No, /[a]/ is still the same as /a/ here -- I'm not discussing that at
all, nor am I implying any special [] or rule semantics. I'm simply
referring to the fact that the rule is free to step across the
characters in the string, same as you pointed out.

Let me backtrack(!) and try a slightly different example,
first using a group and (::)

$r1 = rx /[abc :: def | ghi :: jkl | mn :: op]/;

"abcdef" ~~ $r1 # matches "abcdef"
"xyzghijkl" ~~ $r1 # matches "ghijkl"
"xyzabcghijkl" ~~ $r1 # matches "ghijkl"

Why does the last one match? Because it fails the group but
doesn't fail the rule -- i.e., the rule is still free to advance
its initial pointer to the next character and try again. Contrast
this with:

$r2 = rx /abc ::: def | ghi ::: jkl | mn ::: op/;

"abcdef" ~~ $r1 # matches "abcdef"
"xyzghijkl" ~~ $r1 # matches "ghijkl"
"xyzabcghijkl" ~~ $r1 # fails!

This one fails, because once we match the "abc", we're commited
to completing the match or failing the rule altogether.
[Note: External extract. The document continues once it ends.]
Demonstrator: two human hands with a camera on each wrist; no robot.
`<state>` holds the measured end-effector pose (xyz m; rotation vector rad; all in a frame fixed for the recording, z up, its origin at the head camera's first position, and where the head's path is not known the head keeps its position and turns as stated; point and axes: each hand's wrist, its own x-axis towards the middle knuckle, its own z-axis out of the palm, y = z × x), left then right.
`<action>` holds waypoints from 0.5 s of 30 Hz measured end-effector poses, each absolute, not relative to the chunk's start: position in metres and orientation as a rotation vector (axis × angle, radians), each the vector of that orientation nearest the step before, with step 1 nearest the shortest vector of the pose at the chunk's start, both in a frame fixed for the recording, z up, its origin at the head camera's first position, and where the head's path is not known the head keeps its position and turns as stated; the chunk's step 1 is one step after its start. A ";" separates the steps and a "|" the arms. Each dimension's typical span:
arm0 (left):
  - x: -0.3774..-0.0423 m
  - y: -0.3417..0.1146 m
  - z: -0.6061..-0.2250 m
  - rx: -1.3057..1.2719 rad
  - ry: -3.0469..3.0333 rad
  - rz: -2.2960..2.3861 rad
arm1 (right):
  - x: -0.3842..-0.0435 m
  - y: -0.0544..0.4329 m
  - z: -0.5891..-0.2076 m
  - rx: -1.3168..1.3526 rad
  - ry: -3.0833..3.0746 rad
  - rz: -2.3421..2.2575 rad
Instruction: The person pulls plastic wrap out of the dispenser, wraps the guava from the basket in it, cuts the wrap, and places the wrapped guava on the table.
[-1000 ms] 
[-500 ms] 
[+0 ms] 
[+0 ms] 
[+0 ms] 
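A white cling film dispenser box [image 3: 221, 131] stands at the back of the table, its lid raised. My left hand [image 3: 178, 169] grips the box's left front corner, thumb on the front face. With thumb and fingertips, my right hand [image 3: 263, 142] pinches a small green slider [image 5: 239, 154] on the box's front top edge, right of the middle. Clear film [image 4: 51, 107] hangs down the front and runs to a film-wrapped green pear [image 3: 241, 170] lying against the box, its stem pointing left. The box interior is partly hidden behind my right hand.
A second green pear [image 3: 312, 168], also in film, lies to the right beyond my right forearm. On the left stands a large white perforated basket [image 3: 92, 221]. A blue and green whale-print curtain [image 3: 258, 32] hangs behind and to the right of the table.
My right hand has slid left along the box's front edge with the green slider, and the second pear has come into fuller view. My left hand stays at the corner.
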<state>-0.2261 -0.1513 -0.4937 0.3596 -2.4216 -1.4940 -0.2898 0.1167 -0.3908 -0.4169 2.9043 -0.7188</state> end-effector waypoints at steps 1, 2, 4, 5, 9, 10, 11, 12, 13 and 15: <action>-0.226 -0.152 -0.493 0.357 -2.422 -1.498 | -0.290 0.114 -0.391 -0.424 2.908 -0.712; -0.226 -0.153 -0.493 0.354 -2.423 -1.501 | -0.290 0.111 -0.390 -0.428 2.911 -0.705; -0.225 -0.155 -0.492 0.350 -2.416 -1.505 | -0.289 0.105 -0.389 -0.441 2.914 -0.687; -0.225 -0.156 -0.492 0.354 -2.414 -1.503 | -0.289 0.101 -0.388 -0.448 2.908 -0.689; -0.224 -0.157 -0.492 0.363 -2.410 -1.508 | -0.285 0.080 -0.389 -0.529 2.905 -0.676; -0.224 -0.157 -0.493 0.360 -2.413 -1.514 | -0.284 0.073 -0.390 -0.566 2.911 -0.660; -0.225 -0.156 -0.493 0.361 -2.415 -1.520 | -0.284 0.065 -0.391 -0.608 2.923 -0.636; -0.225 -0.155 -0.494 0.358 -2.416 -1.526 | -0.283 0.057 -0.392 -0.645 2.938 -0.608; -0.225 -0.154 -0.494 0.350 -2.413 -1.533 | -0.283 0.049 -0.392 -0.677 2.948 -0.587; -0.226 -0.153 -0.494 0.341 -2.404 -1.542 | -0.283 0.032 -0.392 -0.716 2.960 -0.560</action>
Does this work to convince you that the two expression are indeed
different?

Pm

Aaron Sherman

unread,
May 12, 2005, 5:15:55 PM5/12/05
to Patrick R. Michaud, Perl6 Language List
On Thu, 2005-05-12 at 15:41, Patrick R. Michaud wrote:
> $rule = rx :w / plane ::: (\d+) | train ::: (\w+) | auto ::: (\S+) / ;
> $rule = rx :w /[ plane :: (\d+) | train :: (\w+) | auto :: (\S+) ]/ ;
>
> On Thu, May 12, 2005 at 02:29:24PM -0400, Aaron Sherman wrote:
> > On Thu, 2005-05-12 at 13:44, Patrick R. Michaud wrote:

> > > False. In the first case the group is the whole rule. In the second
> > > case the group would not include the (implied) '.*?' at the start of
> > > the rule.

This was a very unfortunate choice of explanations, since an implied
".*?" would change the semantics of the match deeply. However, your
later explanation:

> $r1 = rx /[abc :: def | ghi :: jkl | mn :: op]/;
>
> "abcdef" ~~ $r1 # matches "abcdef"
> "xyzghijkl" ~~ $r1 # matches "ghijkl"
> "xyzabcghijkl" ~~ $r1 # matches "ghijkl"
>
> Why does the last one match? Because it fails the group but
> doesn't fail the rule -- i.e., the rule is still free to advance
> its initial pointer to the next character and try again.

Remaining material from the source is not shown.